# [Problem details]
Every line in the records below that holds "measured" must be identified and copied.
━━━━━━━━━━
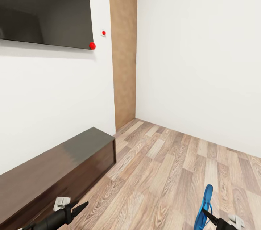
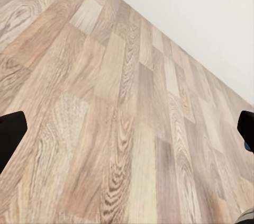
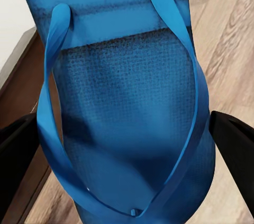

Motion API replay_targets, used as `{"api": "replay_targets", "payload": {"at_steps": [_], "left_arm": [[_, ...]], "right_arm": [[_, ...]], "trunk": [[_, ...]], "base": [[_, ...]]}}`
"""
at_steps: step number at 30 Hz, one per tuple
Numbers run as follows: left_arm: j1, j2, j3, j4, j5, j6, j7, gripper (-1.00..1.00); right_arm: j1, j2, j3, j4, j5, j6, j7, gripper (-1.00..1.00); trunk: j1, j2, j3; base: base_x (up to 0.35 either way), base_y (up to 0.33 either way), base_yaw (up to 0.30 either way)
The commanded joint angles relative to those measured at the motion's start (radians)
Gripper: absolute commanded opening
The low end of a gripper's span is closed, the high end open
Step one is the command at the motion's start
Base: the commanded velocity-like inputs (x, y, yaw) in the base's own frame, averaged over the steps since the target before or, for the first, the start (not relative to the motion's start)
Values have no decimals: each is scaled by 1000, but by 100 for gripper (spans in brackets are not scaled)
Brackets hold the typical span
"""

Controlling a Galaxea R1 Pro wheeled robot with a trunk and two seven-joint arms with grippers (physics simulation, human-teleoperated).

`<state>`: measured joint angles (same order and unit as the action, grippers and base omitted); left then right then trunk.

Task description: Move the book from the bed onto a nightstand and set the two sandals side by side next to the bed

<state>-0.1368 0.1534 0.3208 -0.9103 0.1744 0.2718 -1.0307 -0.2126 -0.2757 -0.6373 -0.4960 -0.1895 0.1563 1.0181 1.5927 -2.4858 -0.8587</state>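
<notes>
Head view, going left to right: TV [image 1: 43, 5] on the wall, a long low cabinet [image 1: 54, 172] under it, a brown door [image 1: 123, 49] in the corner, then bare plank floor [image 1: 170, 164]. Left claw [image 1: 78, 209] hangs low by the cabinet, and its wrist cam shows both fingertips [image 2: 11, 135] way out at the frame edges with nothing between them but floor, so it's wide and empty.

Right claw [image 1: 212, 218] has a blue sandal [image 1: 203, 206] pinched near one end, sole standing up on edge off the floor. On the right wrist cam the sandal [image 3: 127, 113] sits between the two dark fingers [image 3: 18, 155], straps meeting close to the grip.

Handling-wise I'd guess it's light foam: bendy, a bit grippy with that textured footbed, not fragile at all. The free end may flop. Gripping across the sole edges looks steadier than grabbing a thin strap. Bed, book and the other sandal aren't visible here.
</notes>
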Motion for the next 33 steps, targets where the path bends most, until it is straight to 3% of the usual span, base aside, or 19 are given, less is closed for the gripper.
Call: {"api": "replay_targets", "payload": {"at_steps": [1, 33], "left_arm": [[0, 0, 0, 0, 5, 10, -3, 100], [-1, -1, 0, 1, 5, 9, -1, 100]], "right_arm": [[-1, 0, -2, 1, -5, 11, 5, -100], [-1, 1, 0, 1, -5, 11, 5, -100]], "trunk": [[-4, 7, 2], [-127, 231, 102]], "base": [[0, 0, 0], [0, 0, 0]]}}
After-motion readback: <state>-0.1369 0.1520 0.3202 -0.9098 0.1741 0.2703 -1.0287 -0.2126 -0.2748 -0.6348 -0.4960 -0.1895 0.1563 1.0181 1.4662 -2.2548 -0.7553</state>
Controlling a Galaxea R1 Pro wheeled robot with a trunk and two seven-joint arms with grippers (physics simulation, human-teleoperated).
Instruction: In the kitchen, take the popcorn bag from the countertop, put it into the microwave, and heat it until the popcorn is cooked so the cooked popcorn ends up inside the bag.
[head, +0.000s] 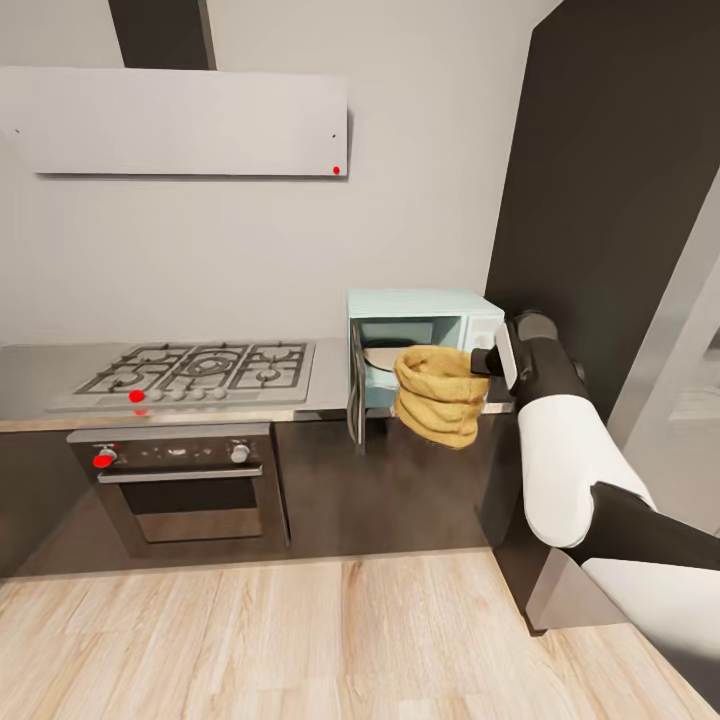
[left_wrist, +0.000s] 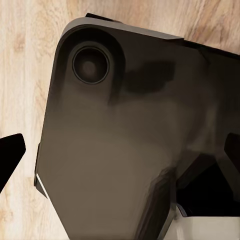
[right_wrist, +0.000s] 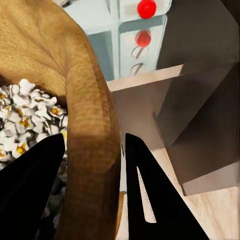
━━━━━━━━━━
# [Result]
The commanded joint angles relative to those measured at the motion's start (radians)
`<state>`: measured joint angles (same order and unit as the action, grippers and base omitted); left then right then trunk.

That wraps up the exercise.